Crónica de Dora Mota: De quem são (e o que são) as serras?

(Foto: Pedro Correia/GI)
A paisagem protegida regional que se chamou Serras do Porto precisa de olhar com frontalidade para o seu grande problema de monocultura. E assumir o seu nome verdadeiro.

Desde o final de 2016/início de 2017 que as serras de Valongo, Paredes e Gondomar se começaram a chamar Serras do Porto, no âmbito da classificação de Paisagem Protegida Regional. E desde então começou uma propaganda que me deixa triste e zangada. Cresci entre Valongo e Paredes e, como eu, muita gente vive nessa transição suave entre os territórios, é um bocado de ambos, e isso interessa pouco. O que interessa realmente é que vemos as serras degradarem-se como fábrica de eucaliptos, além de serem dadas ao Porto.

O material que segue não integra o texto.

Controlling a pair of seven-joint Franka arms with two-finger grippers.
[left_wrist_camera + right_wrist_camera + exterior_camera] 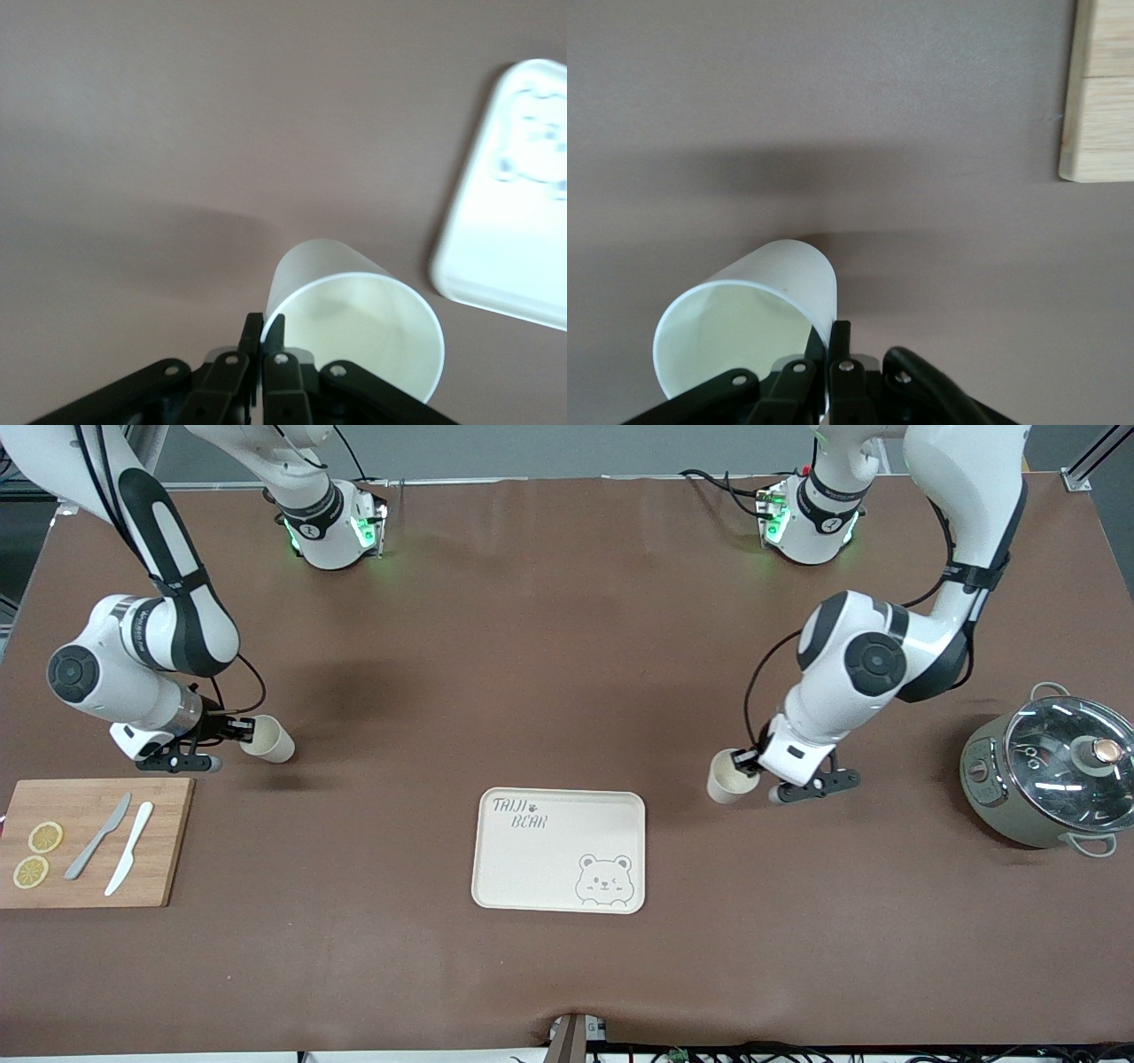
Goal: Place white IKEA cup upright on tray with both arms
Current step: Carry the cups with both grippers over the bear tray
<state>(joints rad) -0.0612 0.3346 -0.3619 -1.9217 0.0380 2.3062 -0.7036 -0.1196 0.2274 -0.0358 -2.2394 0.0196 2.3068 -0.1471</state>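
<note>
Two white plastic cups are each pinched at the rim by a robot gripper above the brown table (pixel 549 646). One white cup (pixel 730 778) sits at right of centre in the front view, tilted with its mouth toward the left gripper (pixel 753 763), whose black fingers (pixel 263 329) are pressed together on the rim; the left wrist view shows that cup (pixel 359 323) open toward the camera. The other white cup (pixel 267 739), at centre left of the frame, lies tipped in the right gripper (pixel 241 729), whose fingers (pixel 837 336) clamp its wall in the same way, as the right wrist view shows (pixel 744 323). The flat cream rectangular tray (pixel 560 850) with grey "TAIJI BEAR" lettering and a bear face rests at lower centre of the frame, with neither cup on it. A bamboo cutting board (pixel 164 850) at lower left carries two lemon slices (pixel 38 854), a grey knife (pixel 97 836) and a white knife (pixel 129 848). A grey-green pot with a glass lid (pixel 1050 775) stands at the right edge.
</note>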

Um nome não é só um nome, pode ser tudo. Alguém de Valongo a dizer que é do Porto é alguém a querer armar-se em superior e cosmopolita – e a ridicularizar-se. O Porto é a nossa referência administrativa, capital regional e centro urbano. Não é a nossa terra, a nossa família, quem nós somos. Nestes lugares de tanta história, tradições, património, lendas, vida simples e comunitária, quem delas se sente é filho de boa gente. As Serras de Santa Justa, Pias, Castiçal, Flores, Santa Iria e Banjas não são do Porto. A questão metropolitana devia estar em subtítulo – Serras de Valongo, Gondomar e Paredes, parque metropolitano do Porto.

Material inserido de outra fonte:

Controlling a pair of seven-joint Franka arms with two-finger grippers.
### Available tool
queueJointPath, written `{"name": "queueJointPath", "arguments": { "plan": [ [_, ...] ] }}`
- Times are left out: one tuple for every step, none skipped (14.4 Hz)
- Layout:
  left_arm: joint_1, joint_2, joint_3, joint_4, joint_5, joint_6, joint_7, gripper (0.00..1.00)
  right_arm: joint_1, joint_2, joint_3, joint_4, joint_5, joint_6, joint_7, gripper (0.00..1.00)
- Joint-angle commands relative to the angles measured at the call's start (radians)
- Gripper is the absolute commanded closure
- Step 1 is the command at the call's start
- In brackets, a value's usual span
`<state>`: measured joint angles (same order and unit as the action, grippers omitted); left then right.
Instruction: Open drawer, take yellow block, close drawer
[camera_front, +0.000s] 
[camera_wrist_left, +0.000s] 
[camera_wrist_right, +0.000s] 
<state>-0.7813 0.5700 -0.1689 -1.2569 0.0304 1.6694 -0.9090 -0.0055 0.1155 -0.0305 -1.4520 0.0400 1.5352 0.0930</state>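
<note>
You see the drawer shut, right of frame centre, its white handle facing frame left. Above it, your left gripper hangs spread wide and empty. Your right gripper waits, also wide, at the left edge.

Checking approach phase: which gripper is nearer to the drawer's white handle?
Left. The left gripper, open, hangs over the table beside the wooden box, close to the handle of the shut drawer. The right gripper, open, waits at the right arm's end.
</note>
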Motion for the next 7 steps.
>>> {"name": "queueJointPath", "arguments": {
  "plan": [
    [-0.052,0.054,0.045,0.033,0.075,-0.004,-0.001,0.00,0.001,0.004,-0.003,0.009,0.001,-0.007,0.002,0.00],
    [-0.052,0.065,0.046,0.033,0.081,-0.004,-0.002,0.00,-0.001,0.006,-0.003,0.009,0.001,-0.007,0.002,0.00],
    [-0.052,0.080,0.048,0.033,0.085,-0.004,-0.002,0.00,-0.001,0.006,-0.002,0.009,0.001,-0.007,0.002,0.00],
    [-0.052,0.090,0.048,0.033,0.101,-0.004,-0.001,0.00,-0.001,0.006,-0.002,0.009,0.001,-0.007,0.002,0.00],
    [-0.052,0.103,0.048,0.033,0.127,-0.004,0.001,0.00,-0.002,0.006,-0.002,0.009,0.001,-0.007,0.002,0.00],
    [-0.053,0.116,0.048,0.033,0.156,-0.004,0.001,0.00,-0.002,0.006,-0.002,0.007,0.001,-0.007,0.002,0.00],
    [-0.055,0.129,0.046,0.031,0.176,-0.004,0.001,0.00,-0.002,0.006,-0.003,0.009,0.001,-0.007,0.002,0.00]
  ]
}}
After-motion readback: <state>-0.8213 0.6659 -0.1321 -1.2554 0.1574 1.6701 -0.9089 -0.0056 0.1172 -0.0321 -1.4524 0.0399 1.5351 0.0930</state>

Mas não, as serras são como o parolo de Valongo a dizer que é do Porto para se dar importância. Nas placas, enfeitadas com desenhos de salamandras, lê-se que têm o Alto Patrocínio da Presidência da República. Será que o presidente viu as zonas desoladíssimas onde as puseram? Uma delas está ironicamente colocada junto ao aterro ilegal de resíduos perigosos de São Pedro da Cova. Outras estão junto a eucaliptais intensivos, legendando encostas rapadas e secas, ao lado de outras onde crescem as plantações jovens de verde baço, alinhadas como vinhas. Há dias, passei em Cacia, diante do complexo industrial onde se acumulam troncos de eucalipto para fazer celulose e papel.

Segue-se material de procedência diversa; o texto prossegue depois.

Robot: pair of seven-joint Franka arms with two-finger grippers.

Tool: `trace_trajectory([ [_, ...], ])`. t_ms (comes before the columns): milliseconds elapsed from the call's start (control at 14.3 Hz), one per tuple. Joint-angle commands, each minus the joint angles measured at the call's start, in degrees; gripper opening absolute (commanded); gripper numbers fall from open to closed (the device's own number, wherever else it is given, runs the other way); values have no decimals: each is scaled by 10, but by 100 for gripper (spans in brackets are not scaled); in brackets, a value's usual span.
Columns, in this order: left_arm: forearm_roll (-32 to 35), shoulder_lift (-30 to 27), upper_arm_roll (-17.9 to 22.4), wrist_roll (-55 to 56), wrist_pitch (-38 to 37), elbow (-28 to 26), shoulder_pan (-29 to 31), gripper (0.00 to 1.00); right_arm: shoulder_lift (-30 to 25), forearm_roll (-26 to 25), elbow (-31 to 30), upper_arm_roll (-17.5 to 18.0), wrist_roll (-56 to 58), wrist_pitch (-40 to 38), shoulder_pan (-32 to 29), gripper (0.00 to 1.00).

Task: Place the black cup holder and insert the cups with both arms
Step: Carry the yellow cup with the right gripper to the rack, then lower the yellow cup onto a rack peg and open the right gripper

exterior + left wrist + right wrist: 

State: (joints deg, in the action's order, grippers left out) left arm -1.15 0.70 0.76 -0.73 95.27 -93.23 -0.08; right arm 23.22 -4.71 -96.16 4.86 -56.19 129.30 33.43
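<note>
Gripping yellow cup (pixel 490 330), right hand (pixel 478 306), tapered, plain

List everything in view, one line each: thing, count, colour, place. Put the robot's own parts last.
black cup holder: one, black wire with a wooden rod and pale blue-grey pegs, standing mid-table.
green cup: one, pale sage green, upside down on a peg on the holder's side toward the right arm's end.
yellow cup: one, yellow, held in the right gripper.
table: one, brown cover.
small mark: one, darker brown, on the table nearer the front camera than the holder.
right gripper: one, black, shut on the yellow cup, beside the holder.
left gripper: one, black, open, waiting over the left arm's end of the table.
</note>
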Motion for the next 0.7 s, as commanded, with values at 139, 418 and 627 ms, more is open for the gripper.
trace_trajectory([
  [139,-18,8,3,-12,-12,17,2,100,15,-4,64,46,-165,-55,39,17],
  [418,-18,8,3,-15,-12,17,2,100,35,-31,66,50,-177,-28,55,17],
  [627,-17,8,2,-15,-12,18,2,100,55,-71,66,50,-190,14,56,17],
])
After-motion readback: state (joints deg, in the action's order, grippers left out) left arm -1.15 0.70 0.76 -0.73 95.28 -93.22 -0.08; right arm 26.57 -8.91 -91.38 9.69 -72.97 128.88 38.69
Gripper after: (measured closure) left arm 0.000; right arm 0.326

As nossas serras são, cada vez mais, eucaliptais intensivos a crescer numa belíssima orografia.

 

Esta paisagem (des)protegida faz-me cair a alma ao chão. E tem eliminado a outra vida que dantes as serras também tinham. E contudo, vi no site oficial um vídeo de seis minutos sobre as serras, mostrando jovens que passeavam, encantados, em frondosa paisagem. Em seis minutos, não apareceu um eucalipto. Nem um. Isso é propaganda, tal como todo o discurso eufórico, inchado de adjetivos paradisíacos, que se faz acompanhar de imagens de salamandras e sobreiros, de águas a correr sobre pedras, emanando poéticas neblinas.

A monocultura do eucalipto é constantemente obliterada mas é o que vemos, todos os dias, nós os que somos de Valongo, Paredes e Gondomar. E temos memória de piqueniques na serra, mergulhos na Senhora do Salto, subidas épicas ao cume de onde se vê o mar. No guia base das serras, contudo, o eucalipto é apontado como sério problema, ainda que parcamente referido – quatro vezes, de passagem, em 120 páginas (e numa legenda de fotografia). Fala-se da “extensa monocultura” e “predomínio”, da “paisagem geralmente dominada por eucaliptos”. O nome cosmopolita é uma máscara para este problema gigante, obliterado numa propaganda risível. É preciso dizer isto. É preciso fazer alguma coisa para começar a mudar isto.